SC: As suas fotografias dessa época eram bastante diretas e até violentas. Ao longo do tempo, um lado mais leve começou a aparecer nos seus trabalhos. Essa dualidade é uma questão que te interessa?

MRB: Sim, essa dualidade existe sempre na vida. Essa violência continua presente em algumas obras, continuo ficando muitas vezes revoltado com as situações loucas que vemos diariamente e isso sai em algumas obras.

SC: Você costuma dizer que o cinema foi a sua grande influência. A ideia de sequência e “colagem” de imagens tão presentes na sua obra vem dessa relação com o cinema?

MRB: O cinema com sua união de várias artes, dinâmica de vida e morte, podendo através de sua mágica levar-nos a viver e sentir outras vidas, acaba sendo a grande arte. Foi no final dos anos setenta, vivendo em NY, ainda estudando e vivendo com meus pais, que fiquei viciado em filmes PB, clássicos do cinema americano e sessões da meia noite na TV. O filme e suas múltiplas construções me deram uma noção de linguagens poéticas infinitas. E sim, a noção de montagem cinematográfica me influencia até hoje.

SC: A série “Maldicidade” fala sobre a falência e solidão das grandes cidades. Esse é um tema que te interessa muito, mas em que momento você decidiu se afastar do Rio de Janeiro e ir viver no campo?

MRB: A meu ver, estamos vivendo a falência de um tipo civilizatório e as cidades são uma prova dessa falência. Claro que isso fica bem mais óbvio em países desequilibrados como os subdesenvolvidos.
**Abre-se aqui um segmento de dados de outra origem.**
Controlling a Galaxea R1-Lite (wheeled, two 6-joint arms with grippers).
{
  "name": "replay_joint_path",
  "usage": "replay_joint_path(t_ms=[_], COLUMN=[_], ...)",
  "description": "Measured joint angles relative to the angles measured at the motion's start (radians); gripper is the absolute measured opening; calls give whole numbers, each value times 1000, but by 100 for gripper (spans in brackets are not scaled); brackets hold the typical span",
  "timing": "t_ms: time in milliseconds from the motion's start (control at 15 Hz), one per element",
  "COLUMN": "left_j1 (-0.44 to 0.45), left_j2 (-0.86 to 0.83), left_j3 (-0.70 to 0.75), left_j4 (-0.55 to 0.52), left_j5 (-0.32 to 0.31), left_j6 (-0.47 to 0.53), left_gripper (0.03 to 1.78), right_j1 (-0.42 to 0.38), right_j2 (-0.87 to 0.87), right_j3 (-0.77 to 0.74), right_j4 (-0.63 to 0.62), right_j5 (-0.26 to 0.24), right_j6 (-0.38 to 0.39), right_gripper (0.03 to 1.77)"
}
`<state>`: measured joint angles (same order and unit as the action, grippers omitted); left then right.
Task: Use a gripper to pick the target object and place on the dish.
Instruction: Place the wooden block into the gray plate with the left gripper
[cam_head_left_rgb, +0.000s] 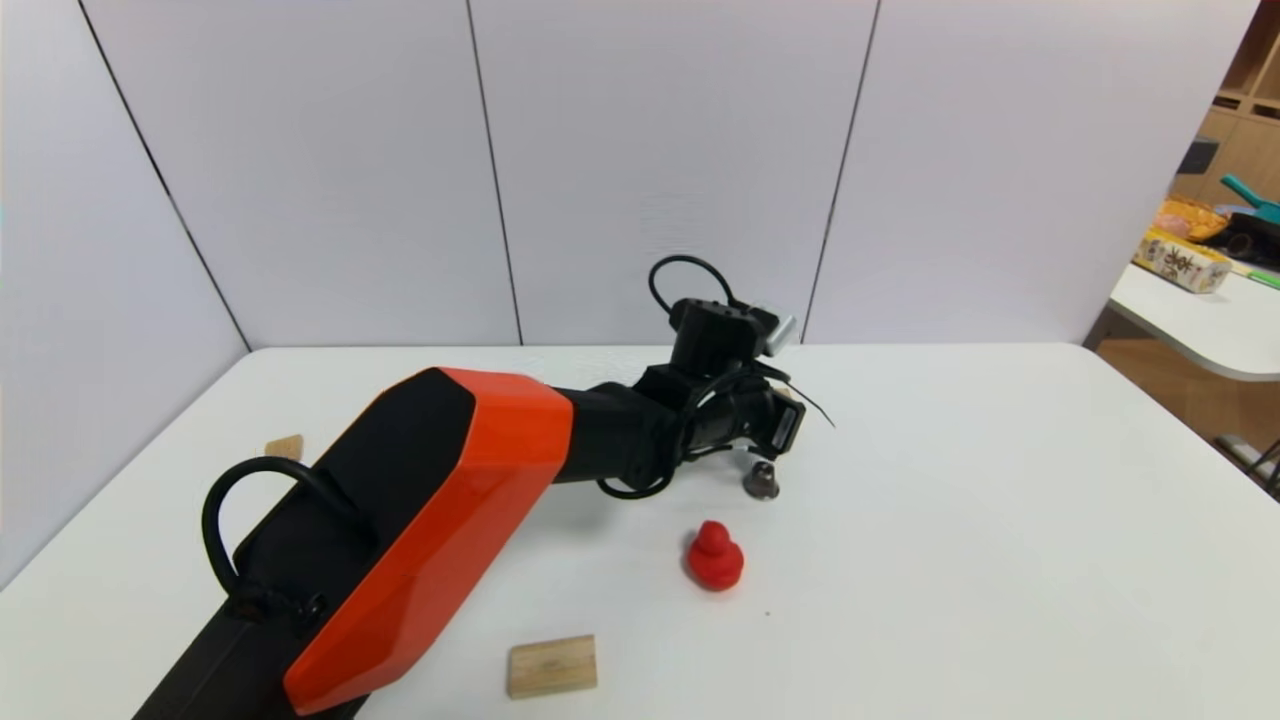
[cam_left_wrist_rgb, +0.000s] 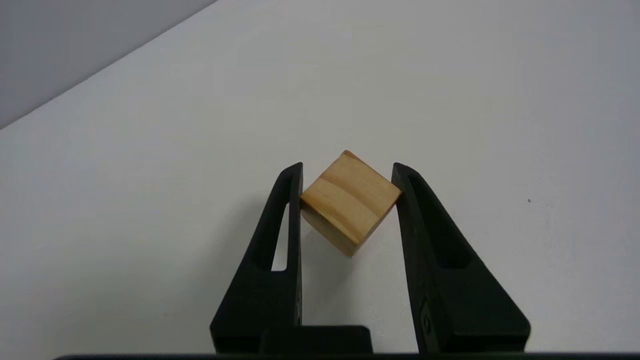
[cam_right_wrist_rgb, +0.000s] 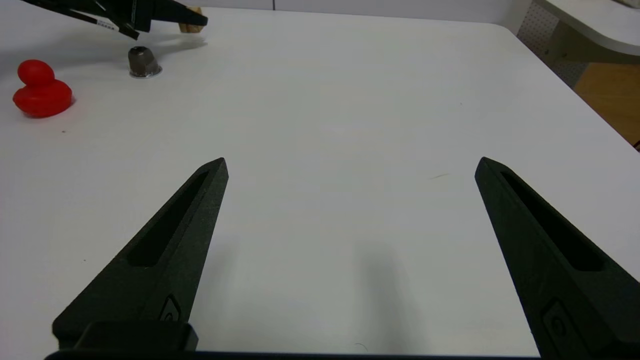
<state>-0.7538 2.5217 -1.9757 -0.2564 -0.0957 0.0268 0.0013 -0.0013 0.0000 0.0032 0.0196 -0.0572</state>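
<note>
The small light-wood cube (cam_left_wrist_rgb: 350, 200) with its darker stripe sits corner to corner between the black fingers of my left gripper (cam_left_wrist_rgb: 347, 167), which is shut on it. The cube is tilted and casts a shadow on the white table below, so it seems just clear of the surface. In the head view the left gripper (cam_head_left_rgb: 782, 415) reaches out over the middle of the table on its orange-and-black arm. The right wrist view catches the cube (cam_right_wrist_rgb: 191, 26) at the left gripper's tips. My right gripper (cam_right_wrist_rgb: 352, 161) is open over bare table. The dish shows in no view.
A red rubber duck (cam_head_left_rgb: 715, 557) and a small metal bell (cam_head_left_rgb: 761, 481) sit just in front of the left gripper. The larger rectangular wooden block (cam_head_left_rgb: 552, 666) lies near the front edge. A small wooden piece (cam_head_left_rgb: 285, 447) lies at the far left. A side table (cam_head_left_rgb: 1195, 320) stands at the right.
</note>
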Motion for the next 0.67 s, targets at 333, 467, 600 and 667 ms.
replay_joint_path(t_ms=[333,467,600,667], left_j1=[24,50,78,95], left_j2=[-52,-97,-156,-196], left_j3=[19,73,169,231], left_j4=[34,53,54,54], left_j5=[0,0,1,2], left_j6=[9,33,50,55], left_gripper=[58,58,58,58], right_j1=[0,0,0,0], right_j2=[0,0,0,0], right_j3=[0,0,0,0], right_j4=[0,0,1,0], right_j5=[0,0,0,0], right_j6=[0,0,0,0], right_gripper=[171,171,171,171])
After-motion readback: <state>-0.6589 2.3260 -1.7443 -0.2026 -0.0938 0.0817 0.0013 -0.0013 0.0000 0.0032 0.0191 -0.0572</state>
O acumulo de pessoas em cidades gigantescas onde a natureza é tida como inimiga, secundária, algo para ser dominado, nos levou a situações insalubres e doentias. Tendo passado a maior parte de minha vida nessas cidades, fui cada vez mais as sentindo como opressivas, tristes e cada vez oferecendo menos. Já tinha morado perto de cidades nos arredores de Salvador, anos atrás quando voltei a pintar, e isso foi extremamente saudável para mim. Quando vim morar na serra, era novamente e definitivamente a noção de que nossas cidades estavam simplesmente se tornando lugares decadentes, doloridos. A necessidade de estar fora, perto das árvores, foi essencial para que pensasse o que tinha deixado para trás.

SC: Você acredita que o papel das cidades vai ser repensado no mundo pós pandemia?
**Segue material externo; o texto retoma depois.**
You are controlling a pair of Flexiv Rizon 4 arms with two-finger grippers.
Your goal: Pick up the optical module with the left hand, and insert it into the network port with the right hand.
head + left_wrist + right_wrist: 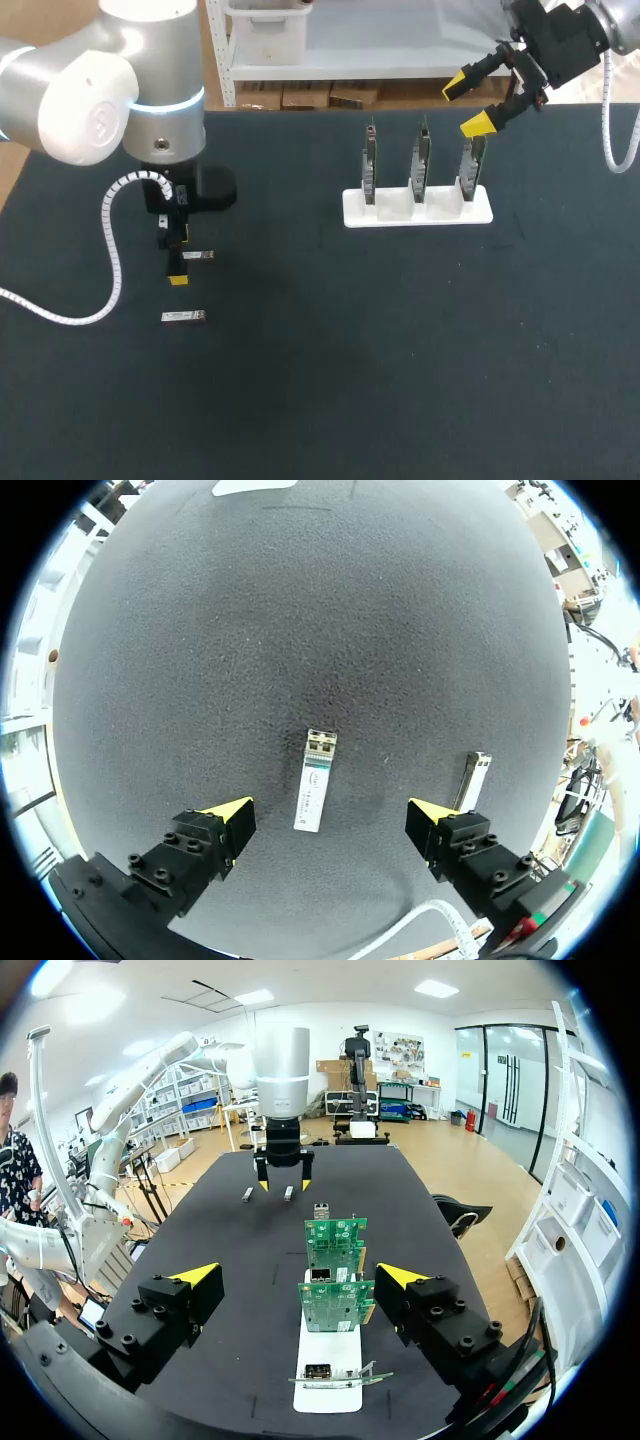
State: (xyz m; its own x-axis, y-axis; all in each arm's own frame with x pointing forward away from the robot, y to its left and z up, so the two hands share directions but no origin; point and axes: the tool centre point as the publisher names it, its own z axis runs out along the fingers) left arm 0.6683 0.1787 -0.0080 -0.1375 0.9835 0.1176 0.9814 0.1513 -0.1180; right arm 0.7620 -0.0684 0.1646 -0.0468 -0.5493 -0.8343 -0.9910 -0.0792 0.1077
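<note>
Our left gripper [330, 813] hovers over the table [300, 630], fingers wide, one optical module [314, 780] lying flat between them, touching neither; a second module [473, 780] lies just beside one finger. Farther off, our right gripper [467, 105] hangs wide open, seemingly above the rightmost circuit board [472, 165] in the white rack [400, 212].

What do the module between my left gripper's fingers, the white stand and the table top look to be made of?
Optical module: likely bare metal, going by the silvery-grey casing with a dull sheen and a pale label on top.
White stand: probably plastic, as it is smooth, uniform matte white.
Table top: seems to be a dark fabric or rubbery mat, with a fine speckled grain and no glare.
</note>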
MRB: Acredito que algumas cidades, em países mais desenvolvidos, cidades médias e não megalópoles, vão tentar ser mais saudáveis e mais perto da natureza, mais ecológicas. Mas na maioria nada vai mudar.

SC: Você costuma criticar a obsessão de certos fotógrafos com as câmeras digitais e novidades tecnológicas. Você acredita que tantas inovações e facilidades que existem hoje, afastam o artista do mundo real?

MRB: A tecnologia é um instrumento a ser utilizado para nossos potenciais de criação e pode ajudar muito, mas se não tivermos nada a dizer, não servem para nada.

SC: Você também critica Andy Warhol por ter colocado a publicidade como ato de criação. Hoje a arte virou entretenimento. Qual seria então o papel do artista? Especialmente no Brasil de hoje?

MRB: Não acredito que o artista hoje tem de ser ligado à sua realidade imediata, o seu país, a sua realidade. Apesar da pandemia, continuamos conectados: no entanto, se houver um colapso total das comunicações, aí sim vamos ter que ser apenas locais e ligados aos nossos vizinhos, o nosso “país” vai ser um horror! O papel do artista verdadeiro foi sempre o de ser uma pessoa que através da própria identidade conseguiu transmitir identidades universais, empatia, sentimentos de prazer e dor… tentar motivar e dar obras que tentem dar alguma razão para tudo que somos e vivemos.

SC: Você tem um filho de dois anos, Dimitri. Como está sendo pra você a experiência de ser pai novamente?

MRB: Ser pai, novamente, nessa idade, me mostra como nada na arte chega aos pés do que é uma criança. Um ser humano com um potencial de aprender gigantesco, um potencial de como mudar o mundo, e como de certa maneira, quando aceitamos virar adultos colocamos tudo a perder. Os bons artistas não viram adultos.